**Work to be completed**
From the material below, reproduce exactly the stretch of lines that begins with the line holding "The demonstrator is" and ends with the line holding "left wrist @", skipping the pictures.
[Dataset excerpt]
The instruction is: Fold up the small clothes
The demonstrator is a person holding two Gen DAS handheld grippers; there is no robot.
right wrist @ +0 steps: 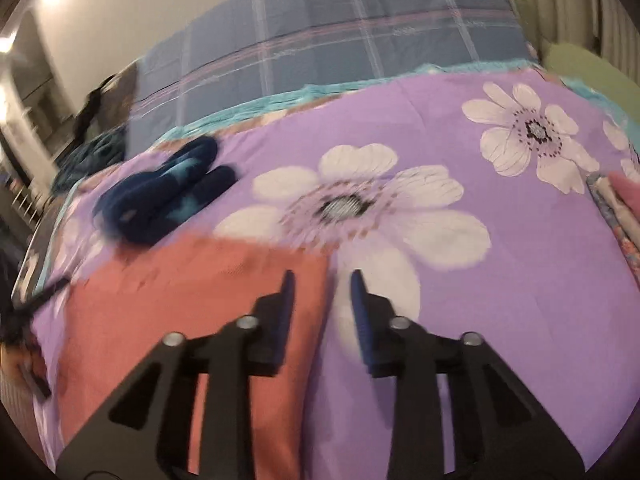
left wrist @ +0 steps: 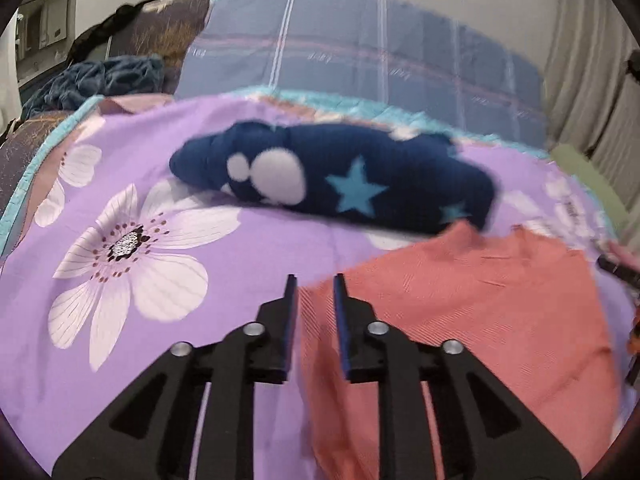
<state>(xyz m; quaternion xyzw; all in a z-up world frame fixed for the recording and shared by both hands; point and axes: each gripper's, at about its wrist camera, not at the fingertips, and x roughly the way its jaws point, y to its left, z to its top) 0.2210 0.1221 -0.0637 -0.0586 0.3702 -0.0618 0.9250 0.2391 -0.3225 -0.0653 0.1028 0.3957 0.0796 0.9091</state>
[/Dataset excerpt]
**Response box**
The demonstrator is a person holding two Gen DAS handheld grippers; there is no robot.
right wrist @ +0 steps: 
left wrist @ +0 steps: 

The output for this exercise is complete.